Material provided Start Marker

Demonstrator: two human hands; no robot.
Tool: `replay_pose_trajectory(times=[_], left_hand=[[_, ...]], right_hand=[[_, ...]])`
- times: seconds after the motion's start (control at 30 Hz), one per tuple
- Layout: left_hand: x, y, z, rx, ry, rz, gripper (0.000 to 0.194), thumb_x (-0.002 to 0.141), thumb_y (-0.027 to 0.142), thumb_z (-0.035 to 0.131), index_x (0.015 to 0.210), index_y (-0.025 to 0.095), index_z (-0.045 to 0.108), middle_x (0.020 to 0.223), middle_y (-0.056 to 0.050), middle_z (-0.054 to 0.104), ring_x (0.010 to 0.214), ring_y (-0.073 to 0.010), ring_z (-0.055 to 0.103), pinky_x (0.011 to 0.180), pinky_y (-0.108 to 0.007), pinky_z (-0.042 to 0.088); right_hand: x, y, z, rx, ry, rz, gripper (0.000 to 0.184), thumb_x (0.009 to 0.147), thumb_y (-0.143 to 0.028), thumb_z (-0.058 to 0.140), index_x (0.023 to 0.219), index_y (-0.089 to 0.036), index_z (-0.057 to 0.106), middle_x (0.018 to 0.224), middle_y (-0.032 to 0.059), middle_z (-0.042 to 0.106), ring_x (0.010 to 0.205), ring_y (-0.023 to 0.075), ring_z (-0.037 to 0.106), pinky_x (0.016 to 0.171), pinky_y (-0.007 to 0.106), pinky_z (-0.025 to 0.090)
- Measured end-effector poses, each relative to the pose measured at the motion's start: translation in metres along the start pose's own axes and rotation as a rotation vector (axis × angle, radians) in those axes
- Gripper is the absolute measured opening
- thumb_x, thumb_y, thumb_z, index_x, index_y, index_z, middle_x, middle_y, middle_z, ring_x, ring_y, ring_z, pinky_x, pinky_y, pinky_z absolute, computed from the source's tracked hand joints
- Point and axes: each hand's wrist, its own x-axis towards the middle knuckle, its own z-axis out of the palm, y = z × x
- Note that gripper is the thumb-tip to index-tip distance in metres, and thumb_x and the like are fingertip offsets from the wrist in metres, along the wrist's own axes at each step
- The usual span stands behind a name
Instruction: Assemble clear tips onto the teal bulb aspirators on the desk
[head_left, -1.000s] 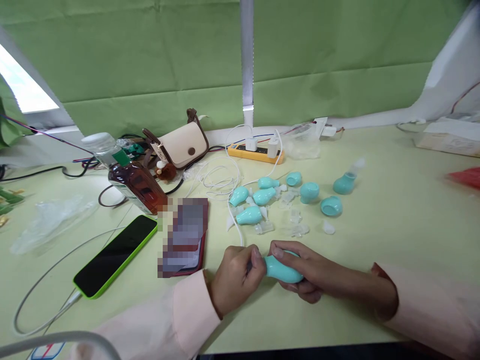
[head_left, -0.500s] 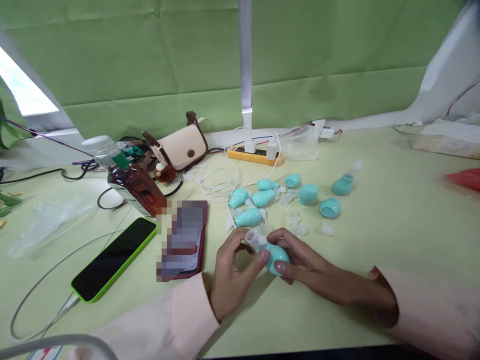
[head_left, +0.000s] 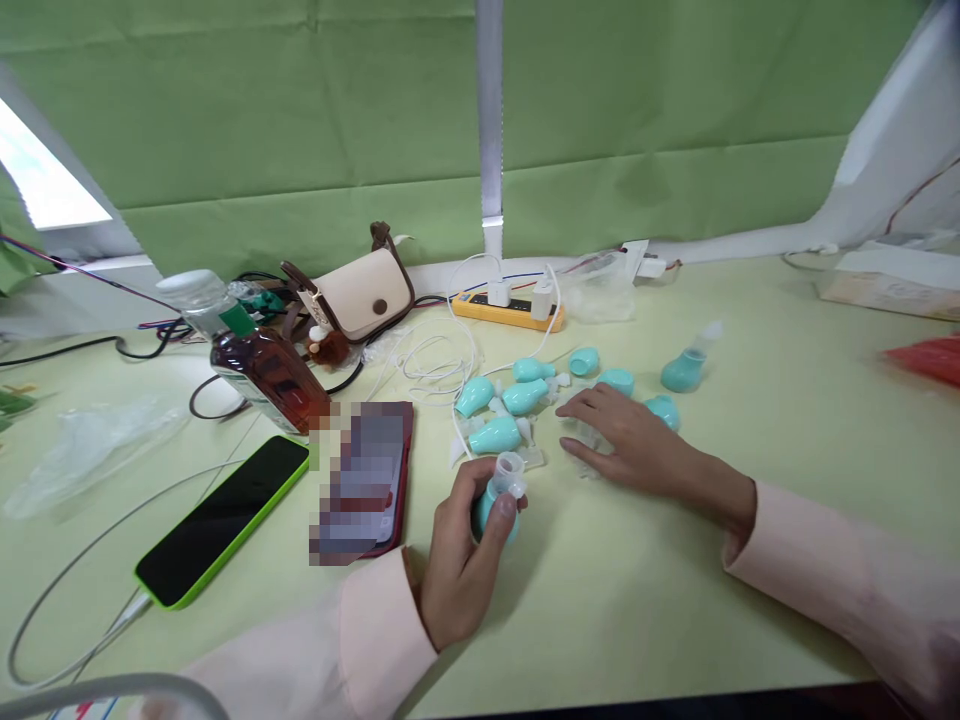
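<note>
Head view: one teal bulb (head_left: 487, 502), clear fitting (head_left: 511, 465) uppermost, was gripped between thumb and fingers of the left hand (head_left: 456, 572), near the table's (head_left: 600, 630) front edge, right of a red-cased phone (head_left: 407, 470). The right hand (head_left: 641, 440), fingers parted, hung over small clear parts (head_left: 589, 436), beside loose teal bulbs (head_left: 495, 435); farther back lay a yellow power strip (head_left: 472, 307) and a cream bag (head_left: 360, 295).

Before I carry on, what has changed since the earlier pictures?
The right hand let go of the rounded teal bulb with its clear plastic fitting and reached forward over small clear plastic parts. The left hand alone now holds the bulb, shifted leftward, fitting upward. The black phone in its green case and the cream handbag stayed put.
</note>
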Motion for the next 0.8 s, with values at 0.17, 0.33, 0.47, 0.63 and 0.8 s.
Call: replay_pose_trajectory(times=[0.17,0.33,0.47,0.63,0.8], left_hand=[[0.000,0.000,0.000,0.011,-0.031,-0.008,0.020,0.084,0.032,0.037,0.096,0.017,0.042,0.077,-0.002,0.054,0.070,-0.0136,0.048,0.064,-0.024,0.035],[0.000,0.001,-0.001,0.048,-0.061,-0.032,0.020,0.083,0.034,0.038,0.093,0.017,0.043,0.073,-0.001,0.052,0.065,-0.0128,0.045,0.059,-0.023,0.034],[0.000,-0.001,0.000,0.079,-0.090,-0.053,0.020,0.083,0.034,0.037,0.093,0.018,0.044,0.071,0.000,0.051,0.066,-0.0129,0.044,0.060,-0.023,0.034],[0.000,-0.004,0.002,0.050,-0.088,-0.078,0.019,0.083,0.032,0.039,0.096,0.019,0.041,0.074,0.000,0.049,0.067,-0.0125,0.047,0.062,-0.023,0.036],[0.000,-0.002,0.002,0.085,-0.103,-0.107,0.017,0.082,0.029,0.040,0.096,0.020,0.041,0.075,0.001,0.051,0.068,-0.0125,0.049,0.063,-0.023,0.036]], right_hand=[[0.002,-0.016,0.001,-0.066,-0.165,-0.091,0.039,0.083,-0.039,0.033,0.118,-0.022,0.040,0.100,0.0111,0.048,0.092,0.0253,0.041,0.072,0.041,0.038],[0.004,-0.019,0.000,-0.052,-0.217,-0.118,0.038,0.085,-0.041,0.029,0.117,-0.026,0.041,0.102,0.0102,0.047,0.094,0.0253,0.039,0.072,0.041,0.037],[0.006,-0.017,0.000,-0.045,-0.235,-0.151,0.033,0.085,-0.039,0.030,0.109,-0.024,0.047,0.104,0.0093,0.046,0.098,0.0255,0.037,0.073,0.040,0.036],[0.006,-0.018,0.001,-0.039,-0.218,-0.177,0.029,0.085,-0.037,0.029,0.101,-0.024,0.050,0.104,0.0077,0.046,0.096,0.0248,0.037,0.075,0.041,0.035],[0.007,-0.018,0.006,-0.022,-0.179,-0.140,0.029,0.086,-0.031,0.028,0.101,-0.020,0.050,0.092,0.0096,0.049,0.087,0.0219,0.040,0.071,0.037,0.036]])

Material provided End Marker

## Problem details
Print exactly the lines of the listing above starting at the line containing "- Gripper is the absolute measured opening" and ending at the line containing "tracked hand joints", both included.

## Answer for the task
- Gripper is the absolute measured opening
- thumb_x, thumb_y, thumb_z, index_x, index_y, index_z, middle_x, middle_y, middle_z, ring_x, ring_y, ring_z, pinky_x, pinky_y, pinky_z absolute, computed from the source's tracked hand joints

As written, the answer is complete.